[Start of section]

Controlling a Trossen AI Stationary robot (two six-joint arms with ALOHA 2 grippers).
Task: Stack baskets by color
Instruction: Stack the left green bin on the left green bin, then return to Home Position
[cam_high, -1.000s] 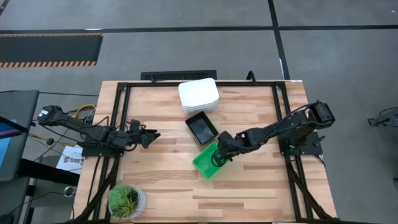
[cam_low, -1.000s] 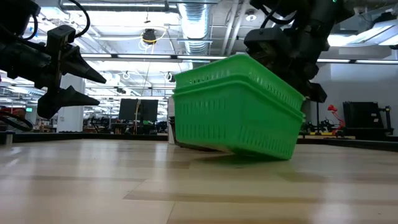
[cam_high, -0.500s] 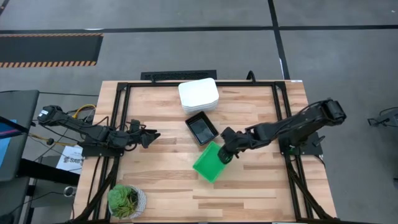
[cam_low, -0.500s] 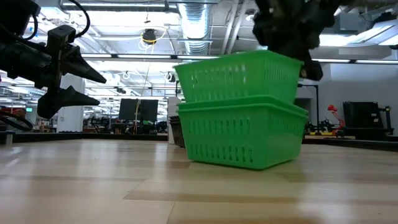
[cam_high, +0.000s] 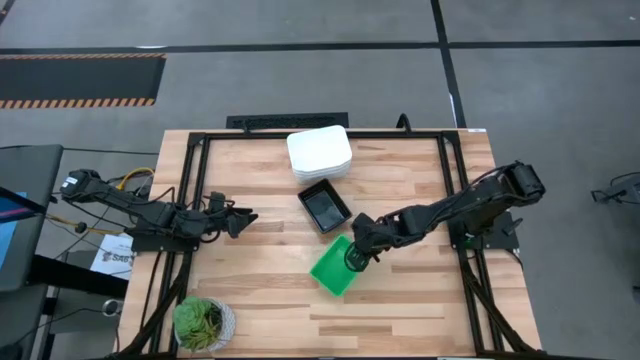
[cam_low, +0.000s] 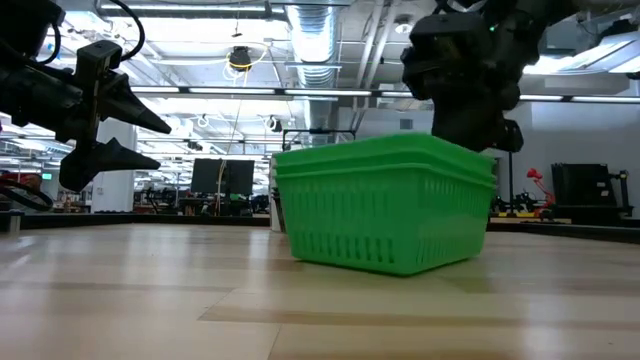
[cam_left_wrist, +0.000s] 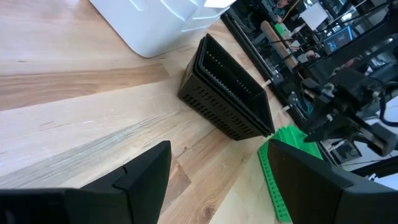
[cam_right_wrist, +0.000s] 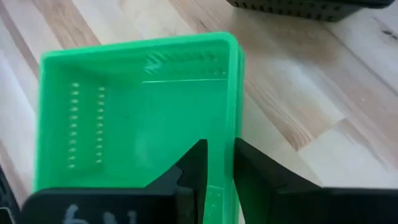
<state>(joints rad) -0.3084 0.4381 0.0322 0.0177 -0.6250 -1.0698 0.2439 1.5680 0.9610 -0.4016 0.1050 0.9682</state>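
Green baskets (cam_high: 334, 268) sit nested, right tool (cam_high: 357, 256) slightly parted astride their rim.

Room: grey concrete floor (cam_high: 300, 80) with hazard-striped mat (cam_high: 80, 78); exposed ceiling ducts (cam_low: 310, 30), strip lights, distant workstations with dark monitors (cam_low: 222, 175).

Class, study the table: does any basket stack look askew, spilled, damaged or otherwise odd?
Nothing stands out. The translucent green plastic baskets sit nested and level on the wooden table, with the right gripper at their rim. The black slotted baskets and white baskets are tidily stacked. The left gripper waits apart.
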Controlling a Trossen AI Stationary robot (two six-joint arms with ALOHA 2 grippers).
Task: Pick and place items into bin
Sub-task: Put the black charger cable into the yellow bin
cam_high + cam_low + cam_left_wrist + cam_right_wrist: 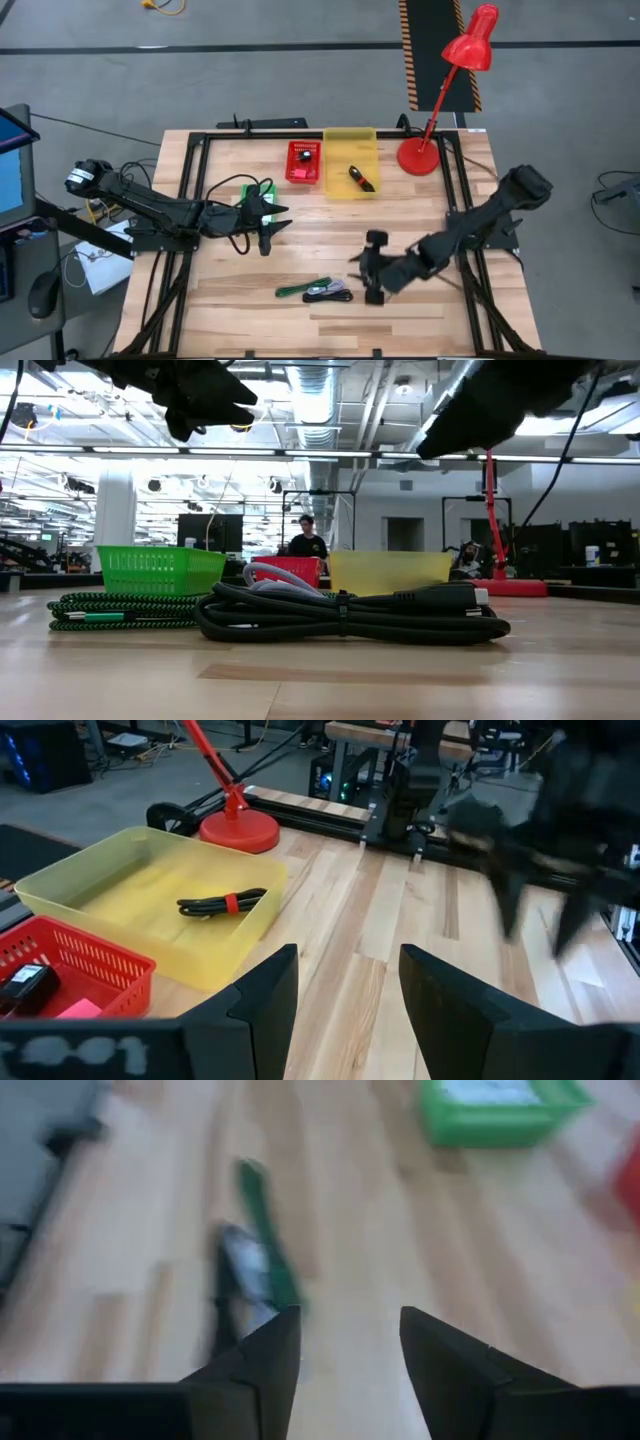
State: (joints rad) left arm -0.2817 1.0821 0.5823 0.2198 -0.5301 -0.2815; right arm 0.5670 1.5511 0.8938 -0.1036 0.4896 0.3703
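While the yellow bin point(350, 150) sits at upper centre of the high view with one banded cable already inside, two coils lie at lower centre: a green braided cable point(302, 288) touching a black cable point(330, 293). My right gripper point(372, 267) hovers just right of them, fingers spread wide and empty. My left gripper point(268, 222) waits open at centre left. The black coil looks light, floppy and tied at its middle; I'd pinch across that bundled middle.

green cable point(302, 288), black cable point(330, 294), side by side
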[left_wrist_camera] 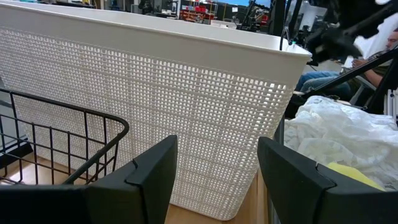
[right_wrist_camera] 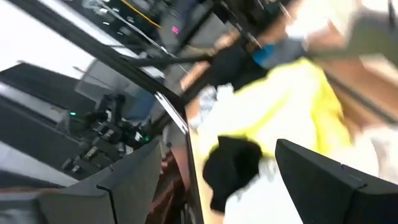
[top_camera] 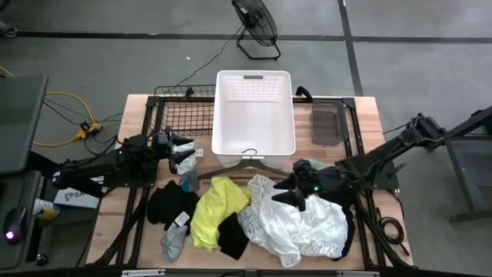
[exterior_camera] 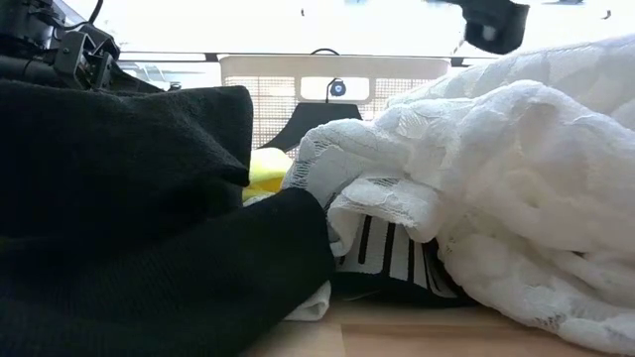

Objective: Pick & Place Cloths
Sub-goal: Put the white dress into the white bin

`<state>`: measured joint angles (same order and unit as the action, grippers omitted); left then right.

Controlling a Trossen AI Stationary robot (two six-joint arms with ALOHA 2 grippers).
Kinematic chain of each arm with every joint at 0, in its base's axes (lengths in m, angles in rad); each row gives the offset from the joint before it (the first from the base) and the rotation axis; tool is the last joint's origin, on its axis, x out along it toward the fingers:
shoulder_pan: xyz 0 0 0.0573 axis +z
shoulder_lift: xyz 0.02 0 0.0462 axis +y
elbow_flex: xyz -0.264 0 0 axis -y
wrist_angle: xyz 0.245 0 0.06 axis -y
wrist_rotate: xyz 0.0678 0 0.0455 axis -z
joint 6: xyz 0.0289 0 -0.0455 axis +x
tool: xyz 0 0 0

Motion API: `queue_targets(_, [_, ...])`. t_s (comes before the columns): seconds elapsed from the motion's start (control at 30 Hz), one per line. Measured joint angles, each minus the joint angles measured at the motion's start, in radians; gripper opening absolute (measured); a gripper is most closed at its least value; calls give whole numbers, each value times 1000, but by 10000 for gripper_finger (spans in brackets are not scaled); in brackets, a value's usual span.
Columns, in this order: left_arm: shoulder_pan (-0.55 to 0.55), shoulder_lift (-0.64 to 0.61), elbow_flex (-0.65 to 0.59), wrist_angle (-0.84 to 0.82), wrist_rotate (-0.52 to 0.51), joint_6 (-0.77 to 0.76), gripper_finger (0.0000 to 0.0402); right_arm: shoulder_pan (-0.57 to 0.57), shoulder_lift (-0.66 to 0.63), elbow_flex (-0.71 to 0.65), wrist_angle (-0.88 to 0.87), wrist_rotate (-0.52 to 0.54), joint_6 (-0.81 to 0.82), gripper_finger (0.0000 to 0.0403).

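Note:
The cloths lie in a heap along the table's near edge. It holds the large white lacy one (top_camera: pixel 304 225) (exterior_camera: pixel 496 178), the neon yellow one (top_camera: pixel 215 209) (right_wrist_camera: pixel 292 106), two black ones (top_camera: pixel 169 205) (top_camera: pixel 233 235) and a grey one (top_camera: pixel 174 243). Small pale pieces (top_camera: pixel 186 165) lie just below my left gripper. My left gripper (top_camera: pixel 188 151) (left_wrist_camera: pixel 217 177) is open, level, facing the white basket's left wall, with nothing between its fingers. My right gripper (top_camera: pixel 286 195) (right_wrist_camera: pixel 217 186) is open above the lacy cloth's left edge, pointing toward the yellow cloth.
The white slatted basket (top_camera: pixel 254 115) (left_wrist_camera: pixel 186 112) stands at the table's far middle. A black wire rack (top_camera: pixel 181 111) is on its left and a dark tray (top_camera: pixel 327 121) on its right. A dark grey hanger (top_camera: pixel 244 165) lies before the basket. People sit beyond the table.

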<state>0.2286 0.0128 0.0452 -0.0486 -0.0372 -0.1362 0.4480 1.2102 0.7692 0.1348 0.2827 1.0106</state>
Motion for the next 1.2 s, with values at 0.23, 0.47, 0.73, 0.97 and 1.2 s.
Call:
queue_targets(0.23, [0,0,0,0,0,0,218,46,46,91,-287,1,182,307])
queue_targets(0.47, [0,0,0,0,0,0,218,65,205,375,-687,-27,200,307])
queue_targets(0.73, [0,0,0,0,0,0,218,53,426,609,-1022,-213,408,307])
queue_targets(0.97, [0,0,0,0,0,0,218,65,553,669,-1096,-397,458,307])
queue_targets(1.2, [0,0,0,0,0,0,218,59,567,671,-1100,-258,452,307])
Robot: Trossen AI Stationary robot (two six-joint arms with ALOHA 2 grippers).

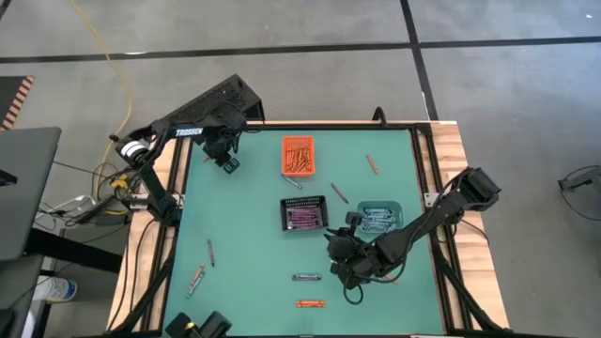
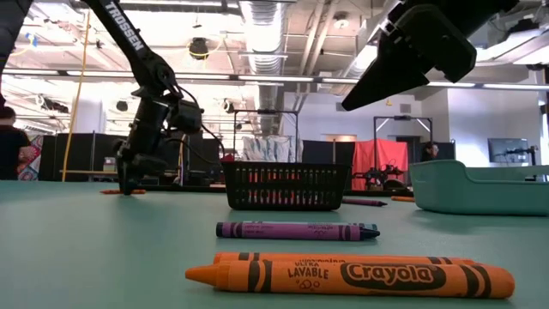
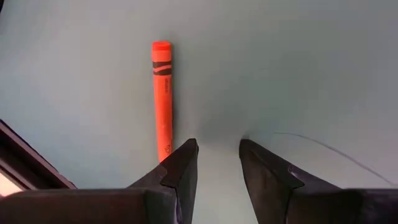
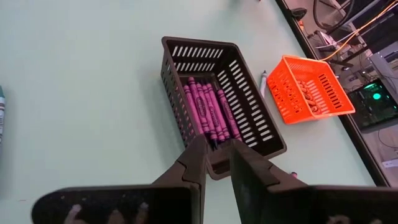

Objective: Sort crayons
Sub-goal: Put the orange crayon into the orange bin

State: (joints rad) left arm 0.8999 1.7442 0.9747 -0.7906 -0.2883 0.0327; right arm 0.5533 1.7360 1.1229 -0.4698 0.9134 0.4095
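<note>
The sorting looks well under way but not finished. The orange bin (image 1: pixel 298 155) already holds a batch of orange crayons, the black bin (image 1: pixel 304 214) has a row of purple ones, and the teal bin (image 1: pixel 378 217) carries several blue ones. Loose crayons are left on the table (image 1: pixel 244 282): a purple crayon (image 1: pixel 305 277) and an orange crayon (image 1: pixel 311 303) near the front edge, a few more toward the front left (image 1: pixel 196 279), one between the bins (image 1: pixel 338 192), and one toward the back right (image 1: pixel 372 165).

The left gripper (image 3: pixel 216 152) is down at the table near the back left corner, its fingers spread a little with nothing between them. A red-orange crayon (image 3: pixel 161 99) lies flat on the table just beside one fingertip, outside the gap, so I'd say it has not been picked up yet.

The right gripper (image 4: pixel 216 149) hangs in the air over the front part of the table, pointing toward the black bin. Its fingers stand slightly apart and I see no crayon between them; the purple crayons lie in the bin beyond its tips.
</note>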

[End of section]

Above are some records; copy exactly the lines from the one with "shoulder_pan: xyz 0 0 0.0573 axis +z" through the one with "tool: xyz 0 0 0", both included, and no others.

* **EXERCISE OUTPUT**
shoulder_pan: xyz 0 0 0.0573 axis +z
shoulder_lift: xyz 0.02 0 0.0462 axis +y
elbow_flex: xyz -0.264 0 0 axis -y
wrist_angle: xyz 0.245 0 0.06 axis -y
wrist_rotate: xyz 0.0678 0 0.0455 axis -z
joint 6: xyz 0.0289 0 -0.0455 axis +x
tool: xyz 0 0 0

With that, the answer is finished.